→ **Exercise instructions**:
In full and word for word, restate the lines of the listing.

→ **Information supplied**:
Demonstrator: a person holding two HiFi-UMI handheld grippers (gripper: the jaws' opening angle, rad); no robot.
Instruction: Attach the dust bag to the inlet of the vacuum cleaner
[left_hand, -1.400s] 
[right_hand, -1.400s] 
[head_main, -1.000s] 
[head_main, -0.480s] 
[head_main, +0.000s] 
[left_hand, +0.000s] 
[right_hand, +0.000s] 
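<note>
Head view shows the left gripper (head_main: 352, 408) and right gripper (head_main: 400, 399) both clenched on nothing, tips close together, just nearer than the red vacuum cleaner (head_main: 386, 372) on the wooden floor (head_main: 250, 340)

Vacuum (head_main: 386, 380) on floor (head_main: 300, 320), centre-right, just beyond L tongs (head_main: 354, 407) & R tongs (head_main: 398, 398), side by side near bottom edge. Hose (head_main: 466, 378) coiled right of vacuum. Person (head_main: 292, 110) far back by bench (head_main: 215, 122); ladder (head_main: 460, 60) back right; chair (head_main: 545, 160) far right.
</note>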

→ **Output of the exercise**:
Demonstrator: a person holding two HiFi-UMI handheld grippers (gripper: the jaws' opening angle, rad); no robot.
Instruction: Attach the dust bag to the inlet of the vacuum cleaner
[left_hand, -1.400s] 
[right_hand, -1.400s] 
[head_main, -1.000s] 
[head_main, -0.480s] 
[head_main, +0.000s] 
[left_hand, +0.000s] 
[right_hand, +0.000s] 
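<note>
Head view shows the left gripper (head_main: 352, 408) and right gripper (head_main: 400, 399) both clenched on nothing, tips close together, just nearer than the red vacuum cleaner (head_main: 386, 372) on the wooden floor (head_main: 250, 340)

Vacuum (head_main: 386, 380) on floor (head_main: 300, 320), centre-right, just beyond L tongs (head_main: 354, 407) & R tongs (head_main: 398, 398), side by side near bottom edge. Hose (head_main: 466, 378) coiled right of vacuum. Person (head_main: 292, 110) far back by bench (head_main: 215, 122); ladder (head_main: 460, 60) back right; chair (head_main: 545, 160) far right.
</note>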

The complete answer has been presented.